L’anti-réveillon de la cheffe Céline Pham
La brillante cheffe nomade joue pour nous la carte d’un menu de fêtes élégant, voyageur et haut en saveurs. Garanti sans dinde aux marrons ni foie gras.
Ci-dessus, une photo de Pierre Lucet-Penato.
“TU SAIS QU’ON NE FÊTE PAS VRAIMENT NOËL DANS MA famille?!» «Justement, c’est ça qui nous intéresse: ton regard sur ce que peut être un repas de fêtes quand on ne se sent pas obligé de le surjouer ni de cocher les cases de la tradition française. » Voilà en substance la teneur de notre échange avec Céline Pham, au moment de lui proposer de dresser la table pour ce numéro festif. Dans la maison Pham, à Montigny-lès-Cormeilles, les parents, nés au Vietnam et qui se sont rencontrés en France, ne pratiquaient pas le repas de réveillon. « On faisait un bon dîner, avec parfois des produits rapportés du Monoprix où travaillait ma mère, des huîtres, une boîte de caviar, même. Mais sans trop y attacher d’importance. Et on ne se faisait pas de cadeaux.» Elle en a conservé une certaine méfiance envers la surenchère commerciale autour de Noël et ses étals aux prix qui flambent.

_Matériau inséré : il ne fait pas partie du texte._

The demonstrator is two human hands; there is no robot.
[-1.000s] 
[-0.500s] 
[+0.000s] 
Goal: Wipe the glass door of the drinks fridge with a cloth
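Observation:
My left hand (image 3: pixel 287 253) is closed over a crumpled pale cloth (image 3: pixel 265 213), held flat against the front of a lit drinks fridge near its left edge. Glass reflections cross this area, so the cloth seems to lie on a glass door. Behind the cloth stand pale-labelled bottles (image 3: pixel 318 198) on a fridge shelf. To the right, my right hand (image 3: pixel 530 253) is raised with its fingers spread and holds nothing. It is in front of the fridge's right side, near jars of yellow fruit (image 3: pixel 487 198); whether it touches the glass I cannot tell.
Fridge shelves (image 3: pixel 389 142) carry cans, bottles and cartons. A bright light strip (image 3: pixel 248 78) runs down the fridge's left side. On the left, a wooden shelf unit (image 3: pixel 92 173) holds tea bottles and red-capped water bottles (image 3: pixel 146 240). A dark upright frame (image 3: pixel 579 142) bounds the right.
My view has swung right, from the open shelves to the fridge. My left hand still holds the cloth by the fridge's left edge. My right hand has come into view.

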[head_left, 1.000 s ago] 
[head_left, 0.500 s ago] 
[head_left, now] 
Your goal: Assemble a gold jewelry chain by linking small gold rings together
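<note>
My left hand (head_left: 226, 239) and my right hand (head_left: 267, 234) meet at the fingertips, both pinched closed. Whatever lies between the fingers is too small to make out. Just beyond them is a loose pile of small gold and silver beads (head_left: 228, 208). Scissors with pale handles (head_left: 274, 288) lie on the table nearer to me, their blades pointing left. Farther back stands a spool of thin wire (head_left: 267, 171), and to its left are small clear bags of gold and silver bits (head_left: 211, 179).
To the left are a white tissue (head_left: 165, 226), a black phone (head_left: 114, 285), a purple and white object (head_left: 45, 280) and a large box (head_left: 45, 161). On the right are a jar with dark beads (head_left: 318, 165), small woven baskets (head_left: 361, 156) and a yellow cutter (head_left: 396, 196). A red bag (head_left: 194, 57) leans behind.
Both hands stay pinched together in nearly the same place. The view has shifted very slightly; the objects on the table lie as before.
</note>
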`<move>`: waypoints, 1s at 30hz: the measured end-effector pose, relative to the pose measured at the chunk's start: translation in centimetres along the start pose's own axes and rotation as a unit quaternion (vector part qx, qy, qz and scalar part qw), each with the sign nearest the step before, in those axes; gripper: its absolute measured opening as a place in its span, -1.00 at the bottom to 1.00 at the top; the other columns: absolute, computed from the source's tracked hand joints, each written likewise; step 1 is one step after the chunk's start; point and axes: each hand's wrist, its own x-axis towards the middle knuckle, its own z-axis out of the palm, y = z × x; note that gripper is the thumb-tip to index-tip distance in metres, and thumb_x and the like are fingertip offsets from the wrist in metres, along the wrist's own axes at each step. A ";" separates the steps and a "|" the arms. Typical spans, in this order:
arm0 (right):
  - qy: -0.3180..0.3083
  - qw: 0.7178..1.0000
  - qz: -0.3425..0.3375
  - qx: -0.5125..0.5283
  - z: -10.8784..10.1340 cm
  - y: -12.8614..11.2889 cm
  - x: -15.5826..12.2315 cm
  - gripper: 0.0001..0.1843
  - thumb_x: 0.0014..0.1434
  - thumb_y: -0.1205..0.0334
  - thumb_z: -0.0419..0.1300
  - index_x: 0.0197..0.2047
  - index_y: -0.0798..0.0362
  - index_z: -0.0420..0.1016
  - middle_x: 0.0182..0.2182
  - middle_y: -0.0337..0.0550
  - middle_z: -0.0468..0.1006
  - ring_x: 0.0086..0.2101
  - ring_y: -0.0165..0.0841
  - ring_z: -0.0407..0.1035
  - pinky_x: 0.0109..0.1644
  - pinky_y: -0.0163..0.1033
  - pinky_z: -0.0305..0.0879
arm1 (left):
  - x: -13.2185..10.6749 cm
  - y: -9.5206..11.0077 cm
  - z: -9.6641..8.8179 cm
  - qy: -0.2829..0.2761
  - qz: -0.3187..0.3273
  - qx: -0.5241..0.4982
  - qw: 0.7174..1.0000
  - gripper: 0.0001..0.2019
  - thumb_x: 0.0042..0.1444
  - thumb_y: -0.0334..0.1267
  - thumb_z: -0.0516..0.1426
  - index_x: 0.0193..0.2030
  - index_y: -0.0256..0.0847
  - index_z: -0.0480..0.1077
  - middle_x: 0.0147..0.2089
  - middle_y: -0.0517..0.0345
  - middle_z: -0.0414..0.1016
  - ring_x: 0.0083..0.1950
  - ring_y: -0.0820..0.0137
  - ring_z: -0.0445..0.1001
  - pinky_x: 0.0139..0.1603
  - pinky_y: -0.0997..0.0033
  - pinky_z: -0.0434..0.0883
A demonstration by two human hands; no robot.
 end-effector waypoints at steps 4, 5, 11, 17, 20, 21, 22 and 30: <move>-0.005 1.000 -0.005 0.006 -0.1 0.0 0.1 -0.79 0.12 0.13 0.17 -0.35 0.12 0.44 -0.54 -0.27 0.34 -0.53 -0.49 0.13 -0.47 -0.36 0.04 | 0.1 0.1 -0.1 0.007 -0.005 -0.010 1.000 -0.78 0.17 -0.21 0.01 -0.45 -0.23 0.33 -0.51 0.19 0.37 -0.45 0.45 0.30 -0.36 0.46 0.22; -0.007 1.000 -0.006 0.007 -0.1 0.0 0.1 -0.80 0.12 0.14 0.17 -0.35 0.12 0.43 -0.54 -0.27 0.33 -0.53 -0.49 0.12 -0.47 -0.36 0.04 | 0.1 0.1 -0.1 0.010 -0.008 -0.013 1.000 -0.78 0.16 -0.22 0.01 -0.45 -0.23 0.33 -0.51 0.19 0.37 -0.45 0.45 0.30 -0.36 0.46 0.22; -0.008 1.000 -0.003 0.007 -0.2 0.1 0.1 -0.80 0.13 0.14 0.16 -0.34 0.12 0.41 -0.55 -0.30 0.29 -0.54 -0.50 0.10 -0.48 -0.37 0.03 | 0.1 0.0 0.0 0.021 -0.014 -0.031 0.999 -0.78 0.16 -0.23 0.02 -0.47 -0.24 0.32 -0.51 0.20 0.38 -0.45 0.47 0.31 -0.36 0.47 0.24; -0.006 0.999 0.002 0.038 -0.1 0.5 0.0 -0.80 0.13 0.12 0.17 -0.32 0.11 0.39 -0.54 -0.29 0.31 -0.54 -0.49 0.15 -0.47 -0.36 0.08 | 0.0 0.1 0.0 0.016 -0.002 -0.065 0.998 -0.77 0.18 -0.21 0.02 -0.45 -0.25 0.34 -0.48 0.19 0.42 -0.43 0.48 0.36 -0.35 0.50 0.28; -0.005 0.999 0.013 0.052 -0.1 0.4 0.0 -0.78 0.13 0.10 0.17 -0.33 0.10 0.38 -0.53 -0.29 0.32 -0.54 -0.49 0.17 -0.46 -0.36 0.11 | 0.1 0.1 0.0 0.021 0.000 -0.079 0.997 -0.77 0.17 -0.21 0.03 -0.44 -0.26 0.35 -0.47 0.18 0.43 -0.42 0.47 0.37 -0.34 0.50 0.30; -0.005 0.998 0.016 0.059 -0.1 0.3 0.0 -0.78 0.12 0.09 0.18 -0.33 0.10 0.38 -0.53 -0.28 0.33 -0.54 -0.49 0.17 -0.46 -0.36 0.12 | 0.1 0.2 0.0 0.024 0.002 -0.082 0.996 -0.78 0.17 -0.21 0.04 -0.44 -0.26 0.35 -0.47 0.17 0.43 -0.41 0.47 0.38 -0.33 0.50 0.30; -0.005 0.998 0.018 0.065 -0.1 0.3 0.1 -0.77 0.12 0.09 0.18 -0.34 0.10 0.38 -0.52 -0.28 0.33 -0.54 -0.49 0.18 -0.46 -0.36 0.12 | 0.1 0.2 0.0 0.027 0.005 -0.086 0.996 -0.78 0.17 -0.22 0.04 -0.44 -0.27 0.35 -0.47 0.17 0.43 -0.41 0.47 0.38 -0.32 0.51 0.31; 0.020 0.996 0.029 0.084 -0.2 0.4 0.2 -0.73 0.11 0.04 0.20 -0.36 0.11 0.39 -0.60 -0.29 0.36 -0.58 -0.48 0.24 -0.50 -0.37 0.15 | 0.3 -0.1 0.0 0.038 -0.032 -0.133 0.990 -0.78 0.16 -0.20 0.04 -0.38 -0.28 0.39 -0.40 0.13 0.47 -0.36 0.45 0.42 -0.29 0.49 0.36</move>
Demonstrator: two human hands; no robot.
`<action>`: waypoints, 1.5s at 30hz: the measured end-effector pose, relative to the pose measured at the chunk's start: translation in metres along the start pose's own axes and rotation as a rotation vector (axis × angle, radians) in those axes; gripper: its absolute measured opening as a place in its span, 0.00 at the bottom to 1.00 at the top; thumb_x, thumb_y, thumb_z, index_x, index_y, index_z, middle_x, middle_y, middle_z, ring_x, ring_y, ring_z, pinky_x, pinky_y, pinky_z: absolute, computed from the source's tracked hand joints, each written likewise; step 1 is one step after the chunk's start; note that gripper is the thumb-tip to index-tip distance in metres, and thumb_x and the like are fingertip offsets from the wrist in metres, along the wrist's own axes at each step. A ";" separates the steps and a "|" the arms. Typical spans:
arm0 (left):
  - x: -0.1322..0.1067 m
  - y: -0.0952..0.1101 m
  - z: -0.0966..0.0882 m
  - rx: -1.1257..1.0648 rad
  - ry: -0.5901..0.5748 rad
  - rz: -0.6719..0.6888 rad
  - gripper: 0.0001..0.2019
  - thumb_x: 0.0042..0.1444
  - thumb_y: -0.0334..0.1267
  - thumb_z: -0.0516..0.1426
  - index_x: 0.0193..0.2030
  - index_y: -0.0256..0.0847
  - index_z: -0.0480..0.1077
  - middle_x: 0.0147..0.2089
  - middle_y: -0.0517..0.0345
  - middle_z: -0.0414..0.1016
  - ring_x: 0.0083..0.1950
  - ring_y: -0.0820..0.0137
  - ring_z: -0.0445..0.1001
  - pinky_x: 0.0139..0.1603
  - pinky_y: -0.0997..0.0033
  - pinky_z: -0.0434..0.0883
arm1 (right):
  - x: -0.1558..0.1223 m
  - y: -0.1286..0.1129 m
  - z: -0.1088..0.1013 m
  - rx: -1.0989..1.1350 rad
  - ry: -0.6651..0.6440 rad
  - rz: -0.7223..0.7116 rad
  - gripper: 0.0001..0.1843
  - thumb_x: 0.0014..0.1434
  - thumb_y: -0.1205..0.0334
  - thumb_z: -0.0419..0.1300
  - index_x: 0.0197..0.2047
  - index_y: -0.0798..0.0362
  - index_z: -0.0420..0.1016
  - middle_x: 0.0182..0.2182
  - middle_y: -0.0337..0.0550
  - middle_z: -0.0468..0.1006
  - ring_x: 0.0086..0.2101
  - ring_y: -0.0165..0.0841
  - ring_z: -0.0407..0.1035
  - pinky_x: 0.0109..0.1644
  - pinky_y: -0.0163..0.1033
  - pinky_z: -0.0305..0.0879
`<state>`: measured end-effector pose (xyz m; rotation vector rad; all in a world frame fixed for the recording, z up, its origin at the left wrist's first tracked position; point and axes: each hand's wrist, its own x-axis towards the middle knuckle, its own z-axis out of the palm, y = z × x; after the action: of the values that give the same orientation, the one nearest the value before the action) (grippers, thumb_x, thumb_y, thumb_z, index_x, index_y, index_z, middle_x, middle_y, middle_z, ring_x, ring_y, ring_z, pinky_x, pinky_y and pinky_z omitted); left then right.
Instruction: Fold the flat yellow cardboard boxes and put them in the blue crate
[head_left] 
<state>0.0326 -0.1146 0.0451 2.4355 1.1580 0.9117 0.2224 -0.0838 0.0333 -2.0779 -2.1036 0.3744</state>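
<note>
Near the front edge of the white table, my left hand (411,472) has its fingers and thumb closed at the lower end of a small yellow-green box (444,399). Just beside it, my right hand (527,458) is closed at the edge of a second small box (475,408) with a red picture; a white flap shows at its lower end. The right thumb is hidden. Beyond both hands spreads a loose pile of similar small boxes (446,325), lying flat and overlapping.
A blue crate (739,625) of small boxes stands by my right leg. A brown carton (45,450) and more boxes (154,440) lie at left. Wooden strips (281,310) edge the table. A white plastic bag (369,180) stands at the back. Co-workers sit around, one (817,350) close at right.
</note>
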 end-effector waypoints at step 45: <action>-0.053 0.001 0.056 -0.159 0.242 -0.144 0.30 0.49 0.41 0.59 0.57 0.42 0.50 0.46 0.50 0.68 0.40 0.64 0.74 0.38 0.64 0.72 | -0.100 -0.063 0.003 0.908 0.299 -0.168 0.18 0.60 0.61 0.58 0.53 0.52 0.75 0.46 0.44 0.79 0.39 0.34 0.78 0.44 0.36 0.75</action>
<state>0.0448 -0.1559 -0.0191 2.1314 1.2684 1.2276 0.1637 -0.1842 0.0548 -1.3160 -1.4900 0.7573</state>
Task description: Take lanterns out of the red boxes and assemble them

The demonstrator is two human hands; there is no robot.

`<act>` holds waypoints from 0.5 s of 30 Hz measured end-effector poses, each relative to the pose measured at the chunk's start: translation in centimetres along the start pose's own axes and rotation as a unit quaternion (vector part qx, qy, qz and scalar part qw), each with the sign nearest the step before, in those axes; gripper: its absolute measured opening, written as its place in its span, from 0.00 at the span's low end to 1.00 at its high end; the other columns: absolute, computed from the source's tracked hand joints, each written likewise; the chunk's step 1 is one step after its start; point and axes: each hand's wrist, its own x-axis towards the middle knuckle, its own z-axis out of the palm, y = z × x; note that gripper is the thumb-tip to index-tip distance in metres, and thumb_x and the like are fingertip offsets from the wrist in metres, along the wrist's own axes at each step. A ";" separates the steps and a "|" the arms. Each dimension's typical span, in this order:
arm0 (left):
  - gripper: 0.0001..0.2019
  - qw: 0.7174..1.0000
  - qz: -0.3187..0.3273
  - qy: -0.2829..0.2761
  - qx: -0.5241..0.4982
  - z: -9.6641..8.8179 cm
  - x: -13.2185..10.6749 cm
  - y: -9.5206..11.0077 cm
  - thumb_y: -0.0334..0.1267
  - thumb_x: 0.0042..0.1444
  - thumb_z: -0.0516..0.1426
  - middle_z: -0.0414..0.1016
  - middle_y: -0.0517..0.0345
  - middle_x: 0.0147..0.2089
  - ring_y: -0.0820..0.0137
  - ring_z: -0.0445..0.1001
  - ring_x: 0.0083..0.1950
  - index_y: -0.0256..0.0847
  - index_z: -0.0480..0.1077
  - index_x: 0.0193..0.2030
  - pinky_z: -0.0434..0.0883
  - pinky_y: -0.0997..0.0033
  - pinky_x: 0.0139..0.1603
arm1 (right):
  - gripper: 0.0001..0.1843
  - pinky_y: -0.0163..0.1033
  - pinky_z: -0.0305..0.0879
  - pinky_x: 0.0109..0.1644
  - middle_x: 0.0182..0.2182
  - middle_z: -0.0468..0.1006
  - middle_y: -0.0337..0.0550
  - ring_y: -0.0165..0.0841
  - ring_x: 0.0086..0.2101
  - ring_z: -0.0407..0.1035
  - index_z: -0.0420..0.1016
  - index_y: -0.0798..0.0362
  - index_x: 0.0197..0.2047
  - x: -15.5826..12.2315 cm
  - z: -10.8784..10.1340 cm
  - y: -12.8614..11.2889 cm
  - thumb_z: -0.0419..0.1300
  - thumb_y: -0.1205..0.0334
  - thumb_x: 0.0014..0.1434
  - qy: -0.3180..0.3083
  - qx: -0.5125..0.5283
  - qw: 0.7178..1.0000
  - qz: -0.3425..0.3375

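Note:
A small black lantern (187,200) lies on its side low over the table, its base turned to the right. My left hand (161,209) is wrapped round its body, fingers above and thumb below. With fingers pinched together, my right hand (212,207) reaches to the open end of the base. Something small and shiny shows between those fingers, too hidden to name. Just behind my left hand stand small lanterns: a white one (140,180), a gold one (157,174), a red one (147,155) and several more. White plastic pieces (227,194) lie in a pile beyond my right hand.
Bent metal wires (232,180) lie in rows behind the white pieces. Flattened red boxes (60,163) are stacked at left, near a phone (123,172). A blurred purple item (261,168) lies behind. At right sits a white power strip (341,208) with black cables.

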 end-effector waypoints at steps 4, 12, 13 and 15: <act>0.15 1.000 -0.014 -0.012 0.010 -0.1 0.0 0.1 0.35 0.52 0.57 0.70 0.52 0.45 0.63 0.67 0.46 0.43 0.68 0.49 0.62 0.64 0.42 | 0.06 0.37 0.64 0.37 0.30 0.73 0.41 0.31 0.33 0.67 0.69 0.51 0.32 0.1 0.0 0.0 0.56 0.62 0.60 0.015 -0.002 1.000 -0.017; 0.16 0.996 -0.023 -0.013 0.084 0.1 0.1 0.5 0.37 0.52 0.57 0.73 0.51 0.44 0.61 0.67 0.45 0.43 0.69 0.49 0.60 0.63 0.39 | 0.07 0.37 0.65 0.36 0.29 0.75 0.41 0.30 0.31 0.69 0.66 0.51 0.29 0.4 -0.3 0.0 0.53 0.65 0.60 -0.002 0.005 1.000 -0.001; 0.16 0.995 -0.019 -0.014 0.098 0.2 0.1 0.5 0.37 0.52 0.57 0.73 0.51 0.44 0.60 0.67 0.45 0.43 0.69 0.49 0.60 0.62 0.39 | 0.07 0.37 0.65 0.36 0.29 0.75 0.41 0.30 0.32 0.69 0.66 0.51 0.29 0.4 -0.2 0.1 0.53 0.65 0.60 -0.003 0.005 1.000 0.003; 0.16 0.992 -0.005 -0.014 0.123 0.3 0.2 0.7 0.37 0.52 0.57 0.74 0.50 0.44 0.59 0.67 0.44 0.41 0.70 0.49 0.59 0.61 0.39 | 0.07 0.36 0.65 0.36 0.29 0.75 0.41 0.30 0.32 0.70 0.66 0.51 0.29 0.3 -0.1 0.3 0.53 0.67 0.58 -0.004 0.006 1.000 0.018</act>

LA VIE À LA MAISON RÉPONDAIT À D’AUTRES RITUELS, d’ascendance bouddhiste. Le sens du sacré passait plus par une manière d’honorer la mémoire des anciens. Ainsi, au moment de l’anniversaire de la mort de ses grands-parents, la table est dressée, on la garnit de fruits en offrande, les plats servis sont les préférés des disparus. De sa double culture, Céline Pham a fait son affaire et sa cuisine. « Ce mélange, je l’ai beaucoup revendiqué, je l’assume un peu moins désormais. Le postulat c’est le goût, point. La question de l’identité se pose moins. » Car aujourd’hui, elle éprouve moins qu’avant le besoin de trouver sa légitimité. Peu de certitudes brandies pour autant, peu d’hésitations aussi. Le menu conçu pour nous est à son image. Inspiré, classe et plein de goûts. L’harmonie naît du contraste de saveurs, de textures, d’une sorte de tectonique en douceur. L’huître et la caillette, un mélange chatouillé par le nuoc-mam, le piment et la coriandre. La rondeur d’une courge est agitée par la sauce soja et le citron caviar, les betteraves en robe des champs sont secouées par un assaisonnement mandarine satsuma-citron-vinaigre de cidre. L’acidité, toujours comme un contrepoint. Puis, elle nous livre la recette du gâteau pandan que sa mère prépare traditionnellement à cette période. Sa texture est aérienne et dense à la fois, il se grignote à la fin du repas et les jours suivants. «J’accepte rarement de donner des recettes. Il faut suivre son instinct. C’est plutôt une série d’inspirations que je livre. » Elle est ainsi, Céline Pham, elle occupe la place en creux. Et elle est juste, comme sa cuisine.